What to produce: Please restate word for word only the lines that start at the one containing "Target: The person" and continue to the final line of the material.

Available data:
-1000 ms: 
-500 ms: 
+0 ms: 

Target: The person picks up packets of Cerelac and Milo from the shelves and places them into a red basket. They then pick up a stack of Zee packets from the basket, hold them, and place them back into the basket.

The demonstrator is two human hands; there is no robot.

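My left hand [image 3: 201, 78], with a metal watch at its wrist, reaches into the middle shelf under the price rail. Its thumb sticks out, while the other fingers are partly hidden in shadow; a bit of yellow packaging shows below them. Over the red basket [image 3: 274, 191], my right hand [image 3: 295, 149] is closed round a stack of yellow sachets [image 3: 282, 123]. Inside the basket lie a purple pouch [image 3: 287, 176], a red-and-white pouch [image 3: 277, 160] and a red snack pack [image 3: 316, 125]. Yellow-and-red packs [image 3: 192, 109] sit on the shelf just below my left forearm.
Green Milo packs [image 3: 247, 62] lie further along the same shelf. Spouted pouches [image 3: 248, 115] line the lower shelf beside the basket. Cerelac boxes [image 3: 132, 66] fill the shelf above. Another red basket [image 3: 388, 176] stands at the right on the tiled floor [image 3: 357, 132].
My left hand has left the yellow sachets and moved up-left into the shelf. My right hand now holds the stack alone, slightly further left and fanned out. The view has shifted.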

Written solution:
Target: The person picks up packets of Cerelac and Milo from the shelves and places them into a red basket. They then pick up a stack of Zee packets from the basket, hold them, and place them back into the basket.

The demonstrator is two human hands; there is no robot.

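My left hand [image 3: 201, 78], with a metal watch at its wrist, reaches into the middle shelf under the price rail. Its thumb sticks out, while the other fingers are partly hidden in shadow; a bit of yellow packaging shows below them. Over the red basket [image 3: 274, 191], my right hand [image 3: 295, 149] is closed round a stack of yellow sachets [image 3: 282, 123]. Inside the basket lie a purple pouch [image 3: 287, 176], a red-and-white pouch [image 3: 277, 160] and a red snack pack [image 3: 316, 125]. Yellow-and-red packs [image 3: 192, 109] sit on the shelf just below my left forearm.
Green Milo packs [image 3: 247, 62] lie further along the same shelf. Spouted pouches [image 3: 248, 115] line the lower shelf beside the basket. Cerelac boxes [image 3: 132, 66] fill the shelf above. Another red basket [image 3: 388, 176] stands at the right on the tiled floor [image 3: 357, 132].
My left hand has left the yellow sachets and moved up-left into the shelf. My right hand now holds the stack alone, slightly further left and fanned out. The view has shifted.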

Nothing else remains in this exercise.